发布时间：2019-03-20 11:34

【摘要】：切线泵具有流量~扬程曲线比较平坦、工作可靠等性能优势被广泛应用于石油化工、航空航天、消防等领域,国内许多学者对切线泵的研究也从常规转速向高转速转移,使得切线泵具有更加广阔的应用范围和领域。本文以切线泵WG211-10为研究对象,首先在泵试验台上对模型泵进行外特性试验,记录试验数据并绘制外特性曲线图,观察曲线的变化情况,然后运用CFD技术对模型进行数值模拟,将模拟所得的结果和试验数据进行对比分析,以验证数值模拟策略的正确性。以此为基础研究切线泵内流场的变化情况和关键几何部件参数的变化对切线泵性能的影响;由于国内目前所生产的切线泵与国外先进水平在效率上有一定的差距,利用数值模拟和正交试验的方法,对切线泵WG211-10进行优化,以提高其效率;本文研究的主要内容如下:1、对模型泵WG211-10进行数值模拟,研究其内流场发现:观察速度场可以看出在叶轮叶片流道内存在大量的漩涡,这是导致切线泵效率低的主要原因之一。2、通过改变不同喉部直径研究喉部面积对切线泵性能的影响发现:喉部面积对切线泵的最大流量Q_max起决定性作用;喉部面积对切线泵的效率也有一定的影响,该泵型在喉部直径取10mm时有较高的效率。3、流量系数是设计切线泵的主要参数之一,为了保证泵在运行时既要有较高的效率,又不超过截止流量,流量系数的取值应在0.75~0.8之间取值。4、叶轮叶片和蜗壳之间的间隙对切线泵的性能有一定的影响,分别选取1.2mm、1.8mm、3mm的间隙,研究发现间隙对切线泵的效率影响比较大,间隙越小,效率越高,考虑到轴在运转过程中可能发生弯曲,间隙太小会使叶轮叶片和蜗壳相接触,影响泵的正常运行,综合考虑各方面因素间隙取2mm比较合适。

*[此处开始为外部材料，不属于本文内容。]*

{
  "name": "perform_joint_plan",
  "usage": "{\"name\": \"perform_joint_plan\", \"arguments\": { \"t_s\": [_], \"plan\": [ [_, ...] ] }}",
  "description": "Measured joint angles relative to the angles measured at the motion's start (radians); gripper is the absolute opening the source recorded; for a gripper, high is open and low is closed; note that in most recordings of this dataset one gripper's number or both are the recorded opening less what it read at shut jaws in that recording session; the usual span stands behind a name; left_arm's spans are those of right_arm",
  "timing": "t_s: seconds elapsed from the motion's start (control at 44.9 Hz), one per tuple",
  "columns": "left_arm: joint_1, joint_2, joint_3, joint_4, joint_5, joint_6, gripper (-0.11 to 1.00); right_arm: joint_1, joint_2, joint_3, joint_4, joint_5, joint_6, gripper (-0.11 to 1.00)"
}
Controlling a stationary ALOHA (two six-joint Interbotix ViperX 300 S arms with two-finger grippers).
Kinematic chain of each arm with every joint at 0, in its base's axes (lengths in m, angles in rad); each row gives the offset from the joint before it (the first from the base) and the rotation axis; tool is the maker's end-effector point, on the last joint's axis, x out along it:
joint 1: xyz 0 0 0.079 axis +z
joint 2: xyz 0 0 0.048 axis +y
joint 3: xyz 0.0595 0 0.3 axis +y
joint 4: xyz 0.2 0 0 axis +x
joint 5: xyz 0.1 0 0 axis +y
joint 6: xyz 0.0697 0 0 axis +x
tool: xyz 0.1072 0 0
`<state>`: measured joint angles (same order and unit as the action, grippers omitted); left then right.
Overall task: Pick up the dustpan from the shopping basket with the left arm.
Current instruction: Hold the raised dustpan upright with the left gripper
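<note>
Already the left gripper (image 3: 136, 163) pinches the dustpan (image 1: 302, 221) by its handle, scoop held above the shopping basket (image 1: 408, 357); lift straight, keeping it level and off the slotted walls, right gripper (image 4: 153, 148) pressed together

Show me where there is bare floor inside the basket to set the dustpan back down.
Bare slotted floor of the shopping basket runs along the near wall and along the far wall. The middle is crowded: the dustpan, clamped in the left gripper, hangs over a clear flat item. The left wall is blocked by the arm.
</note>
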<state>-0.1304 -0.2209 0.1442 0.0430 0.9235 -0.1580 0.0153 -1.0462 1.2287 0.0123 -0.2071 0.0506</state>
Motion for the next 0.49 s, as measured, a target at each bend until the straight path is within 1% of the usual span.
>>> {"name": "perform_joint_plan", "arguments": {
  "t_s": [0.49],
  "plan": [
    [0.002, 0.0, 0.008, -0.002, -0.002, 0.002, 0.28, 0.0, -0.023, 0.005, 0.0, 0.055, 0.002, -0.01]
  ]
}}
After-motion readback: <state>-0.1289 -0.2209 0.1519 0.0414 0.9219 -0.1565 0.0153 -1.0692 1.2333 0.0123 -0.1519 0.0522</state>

5、综合分析切线泵叶轮结构和蜗壳的主要几何参数,选取叶轮外径D_2、叶片出口宽度b_2、叶片倾角θ、蜗壳喉部直径D_d为试验因素进行正交试验,得到的最优方案为:b_2=9mm、θ=10.5°、D_d=9.6mm、D_2=126mm;将最终方案进行样机制作,在泵试验台对样机进行试验,与原泵型的内流场和外特性曲线对比:在原泵型叶轮叶片之间的流道内存在着大量的漩涡,对该泵型优化后,发现在叶轮叶片之间流道内漩涡消失或者漩涡面积减小;优化泵样机在设计工况点的扬程为223m,比原泵型的扬程高2m,优化泵的效率为43.3%,比原泵型模拟效率提高了1.3%,轴功率为14.4k W,比原泵型轴功率低0.58k W,达到了优化设计的目的。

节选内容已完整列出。